Miami Heat forward Chris Andersen dunks against San

Miami Heat forward Chris Andersen dunks against San Antonio Spurs guard Danny Green during the first half in Game 3 of the NBA Finals. (June 11, 2013) Photo Credit: AP

SAN ANTONIO - This city was ready.

An afternoon flotilla of boats, with fans decked in Spurs' gear, made their way through the downtown Riverwalk. The phrase "Go Spurs Go" is plastered everywhere.

A massive traffic jam kept several Spurs, notably Tony Parker and Tim Duncan, from pulling into AT&T Center at their usual early arrival. There was a time when all this may have been old hat here deep in the heart of Texas, given San Antonio's penchant for playing in the NBA Finals during Duncan's career.

But since Tuesday night's Game 3 of the Finals was their first home contest in the league's championship round since 2007, and the series was tied at 1, the Heat was expecting the Spurs to be amped up and play well in their own friendly confines -- a place where they'd compiled a 42-7 record entering Tuesday night.
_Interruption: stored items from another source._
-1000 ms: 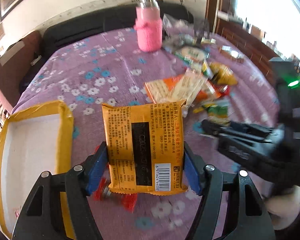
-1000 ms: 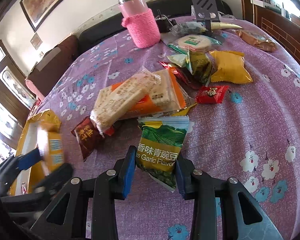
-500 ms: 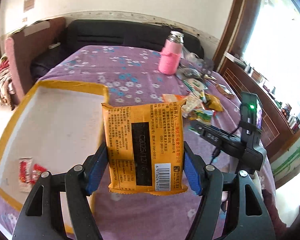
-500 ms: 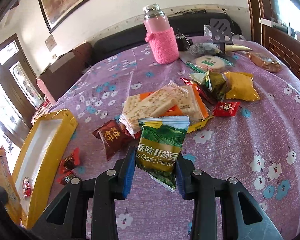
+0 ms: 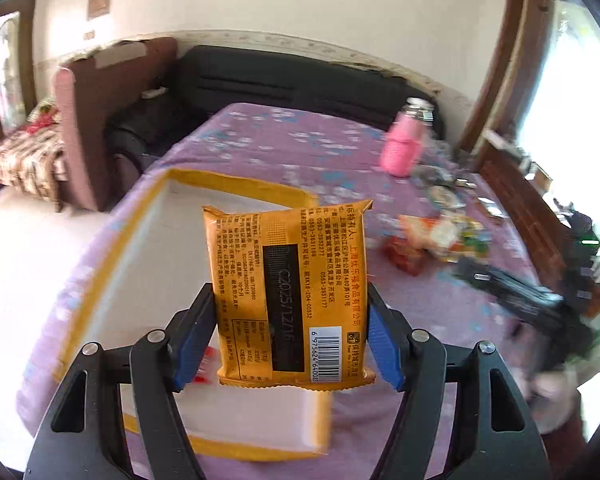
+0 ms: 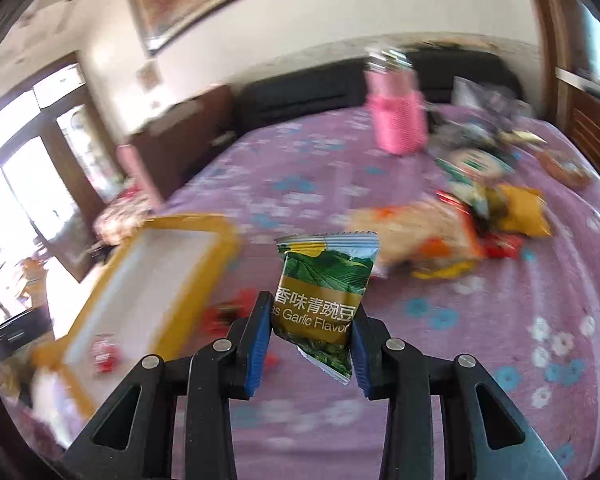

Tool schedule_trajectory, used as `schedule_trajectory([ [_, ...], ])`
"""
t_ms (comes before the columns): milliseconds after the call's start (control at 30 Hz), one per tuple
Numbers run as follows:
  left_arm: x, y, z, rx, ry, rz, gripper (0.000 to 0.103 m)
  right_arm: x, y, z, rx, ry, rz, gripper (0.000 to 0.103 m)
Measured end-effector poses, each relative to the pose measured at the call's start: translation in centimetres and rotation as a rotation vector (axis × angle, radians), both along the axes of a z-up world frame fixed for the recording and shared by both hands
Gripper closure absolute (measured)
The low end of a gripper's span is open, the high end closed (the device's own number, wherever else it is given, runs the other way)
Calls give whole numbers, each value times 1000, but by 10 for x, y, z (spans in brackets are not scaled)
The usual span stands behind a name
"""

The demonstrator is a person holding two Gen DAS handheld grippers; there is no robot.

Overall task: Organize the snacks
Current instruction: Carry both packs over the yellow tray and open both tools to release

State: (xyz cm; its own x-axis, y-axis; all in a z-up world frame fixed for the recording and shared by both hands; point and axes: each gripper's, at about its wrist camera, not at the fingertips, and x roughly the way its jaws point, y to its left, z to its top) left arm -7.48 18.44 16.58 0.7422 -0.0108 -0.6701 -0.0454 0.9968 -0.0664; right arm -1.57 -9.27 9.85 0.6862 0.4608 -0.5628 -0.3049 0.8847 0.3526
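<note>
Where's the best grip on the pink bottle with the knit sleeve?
Take the pink bottle around its sleeved mid-body, coming in level from the open tablecloth side on its left. It stands upright, and the snack pile crowds its right. Blur hides the cap, so avoid gripping there.

Yellow-rimmed tray: white floor largely bare, one red candy lying near one end. Purple floral tablecloth: open stretch between tray and snack pile. Pink bottle (upright) is stood at the far side.
</note>
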Motion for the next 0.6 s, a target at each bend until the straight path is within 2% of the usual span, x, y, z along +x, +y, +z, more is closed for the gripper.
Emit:
schedule_trajectory([
  [100, 18, 27, -1, 9, 32, 28, 34, -4, 35, 20, 12, -7, 103, 67],
  [267, 48, 64, -22, 27, 132, 90, 34, 4, 103, 26, 77, 73, 285, 67],
  [400, 65, 88, -51, 32, 216, 126, 34, 4, 159, 11, 34, 124, 380, 67],
  [500, 74, 99, -58, 26, 236, 152, 33, 7, 193, -8, -24, 166, 417, 67],
  [600, 76, 107, -58, -22, 235, 151, 33, 11, 220, -29, -77, 215, 439, 67],
])
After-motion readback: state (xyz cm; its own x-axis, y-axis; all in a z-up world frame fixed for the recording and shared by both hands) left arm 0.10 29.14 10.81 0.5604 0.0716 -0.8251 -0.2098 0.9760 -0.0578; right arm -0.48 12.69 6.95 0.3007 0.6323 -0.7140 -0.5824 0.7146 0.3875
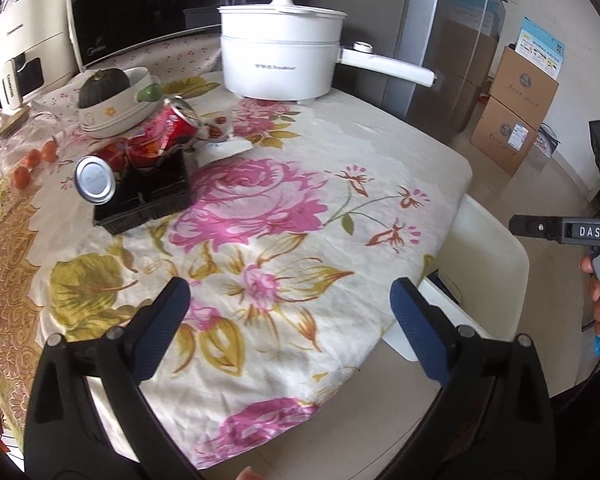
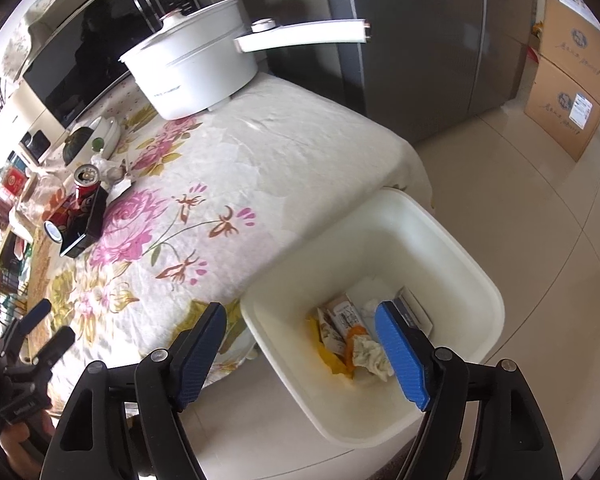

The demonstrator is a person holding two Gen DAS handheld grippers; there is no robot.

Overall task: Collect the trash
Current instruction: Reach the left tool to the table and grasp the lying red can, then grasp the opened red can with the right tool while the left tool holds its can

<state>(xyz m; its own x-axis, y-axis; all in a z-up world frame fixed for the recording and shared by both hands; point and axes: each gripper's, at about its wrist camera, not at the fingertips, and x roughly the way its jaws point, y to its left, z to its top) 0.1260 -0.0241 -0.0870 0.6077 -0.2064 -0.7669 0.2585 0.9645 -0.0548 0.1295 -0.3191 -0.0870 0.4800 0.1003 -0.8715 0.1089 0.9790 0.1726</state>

"We know that they are a very good home team," Heat forward Chris Bosh said before the tip. "They are going to be very excited to have a week of the Finals at their house and we just have to be prepared for that. But we know what we are capable of. We know we need to come out and play our game and get a win."

That, however, hasn't been an easy thing for Miami. The Heat had won just three of 25 games in San Antonio, with one of those victories coming this season when Spurs coach Gregg Popovich and Heat coach Erik Spoelstra both decided to rest the bulk of their starters.

Of course, none of that mattered at this point and the only thing Spoelstra was concerned about was not allowing the Spurs to dictate pace and control things.

"Look, the most important thing is getting to our game," Spoelstra said. "They are going to make adjustments, but so far in the series, it's been more about position, finishing plays, finishing quarters, finishing the game. That's been the bigger issues for both teams. But both teams are making adjustments.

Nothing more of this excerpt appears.